We included randomized trials which compared an exercise programme alone, or an exercise programme as an adjunct to a cessation programme, with a cessation programme (which we considered the control in this review). Studies were required to recruit smokers or recent quitters and have a follow-up of six months or more. Studies that did not meet the full inclusion criteria because they only assessed the acute effects of exercise on smoking behaviour, or because the outcome was smoking reduction, are summarised but not formally included.
We extracted data on study characteristics and smoking outcomes. Because of differences between studies in the characteristics of the interventions used we summarized the results narratively, making no attempt at meta-analysis. We assessed risk of selection and attrition bias using standard methodological procedures expected by The Cochrane Collaboration.

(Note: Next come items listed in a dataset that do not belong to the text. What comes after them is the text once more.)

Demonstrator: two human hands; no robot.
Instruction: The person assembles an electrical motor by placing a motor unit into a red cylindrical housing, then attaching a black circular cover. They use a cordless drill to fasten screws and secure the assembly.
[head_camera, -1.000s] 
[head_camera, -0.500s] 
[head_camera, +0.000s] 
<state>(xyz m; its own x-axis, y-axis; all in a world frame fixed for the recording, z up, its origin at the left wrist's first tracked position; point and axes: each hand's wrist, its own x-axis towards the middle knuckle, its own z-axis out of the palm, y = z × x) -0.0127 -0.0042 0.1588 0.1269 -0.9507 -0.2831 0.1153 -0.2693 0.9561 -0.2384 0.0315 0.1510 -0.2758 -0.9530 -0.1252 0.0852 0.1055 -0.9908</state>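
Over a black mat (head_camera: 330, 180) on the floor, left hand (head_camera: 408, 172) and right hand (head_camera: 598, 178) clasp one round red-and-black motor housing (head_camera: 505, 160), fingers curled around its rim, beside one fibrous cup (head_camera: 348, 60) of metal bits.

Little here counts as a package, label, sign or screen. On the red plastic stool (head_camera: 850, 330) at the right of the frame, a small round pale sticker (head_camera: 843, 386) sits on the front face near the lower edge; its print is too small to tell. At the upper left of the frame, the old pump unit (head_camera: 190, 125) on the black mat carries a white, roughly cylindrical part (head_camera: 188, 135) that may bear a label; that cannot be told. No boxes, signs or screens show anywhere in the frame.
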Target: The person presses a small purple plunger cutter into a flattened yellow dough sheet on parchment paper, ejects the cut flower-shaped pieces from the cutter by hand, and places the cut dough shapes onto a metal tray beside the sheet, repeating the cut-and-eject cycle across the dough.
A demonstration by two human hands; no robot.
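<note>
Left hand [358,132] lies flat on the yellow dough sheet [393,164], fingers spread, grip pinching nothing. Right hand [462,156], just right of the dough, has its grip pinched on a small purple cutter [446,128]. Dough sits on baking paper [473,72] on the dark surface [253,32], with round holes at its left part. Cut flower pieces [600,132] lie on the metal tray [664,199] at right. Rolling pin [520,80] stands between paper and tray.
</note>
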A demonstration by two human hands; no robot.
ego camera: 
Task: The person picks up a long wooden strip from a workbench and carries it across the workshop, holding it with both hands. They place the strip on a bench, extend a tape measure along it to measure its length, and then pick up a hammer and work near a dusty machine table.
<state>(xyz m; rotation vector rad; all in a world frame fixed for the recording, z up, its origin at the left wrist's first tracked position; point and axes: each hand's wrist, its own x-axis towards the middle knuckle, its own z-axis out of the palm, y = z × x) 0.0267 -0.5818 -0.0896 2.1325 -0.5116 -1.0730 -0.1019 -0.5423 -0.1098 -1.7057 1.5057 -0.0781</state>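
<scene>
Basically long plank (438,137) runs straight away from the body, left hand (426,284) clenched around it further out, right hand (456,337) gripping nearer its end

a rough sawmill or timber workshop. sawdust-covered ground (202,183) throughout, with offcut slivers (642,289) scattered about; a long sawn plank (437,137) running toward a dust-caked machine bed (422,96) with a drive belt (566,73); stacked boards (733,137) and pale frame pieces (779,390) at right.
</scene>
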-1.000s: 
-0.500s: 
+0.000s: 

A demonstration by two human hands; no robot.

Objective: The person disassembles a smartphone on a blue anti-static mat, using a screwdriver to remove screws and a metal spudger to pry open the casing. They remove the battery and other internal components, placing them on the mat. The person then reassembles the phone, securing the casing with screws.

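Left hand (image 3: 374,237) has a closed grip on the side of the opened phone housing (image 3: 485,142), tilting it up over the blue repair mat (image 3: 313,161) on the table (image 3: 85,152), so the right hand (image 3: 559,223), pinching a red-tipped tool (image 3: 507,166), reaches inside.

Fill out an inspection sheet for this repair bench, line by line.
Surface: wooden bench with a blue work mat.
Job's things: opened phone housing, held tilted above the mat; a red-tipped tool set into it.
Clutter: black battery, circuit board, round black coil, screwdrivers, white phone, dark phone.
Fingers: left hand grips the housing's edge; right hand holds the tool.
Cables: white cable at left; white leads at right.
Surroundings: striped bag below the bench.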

We identified 20 trials with a total of 5,870 participants. The largest study was an internet trial with 2,318 participants, and eight trials had fewer than 30 people in each treatment arm. Studies varied in the timing and intensity of the smoking cessation and exercise programmes offered. Only one included study was judged to be at low risk of bias across all domains assessed. Four studies showed significantly higher abstinence rates in a physically active group versus a control group at end of treatment. One of these studies also showed a significant benefit for exercise versus control on abstinence at the three-month follow-up and a benefit for exercise of borderline significance (p = 0.05) at the 12-month follow-up. Another study reported significantly higher abstinence rates at six month follow-up for a combined exercise and smoking cessation programme compared with brief smoking cessation advice. One study showed significantly higher abstinence rates for the exercise group versus a control group at the three-month follow-up but not at the end of treatment or 12-month follow-up. The other studies showed no significant effect for exercise on abstinence.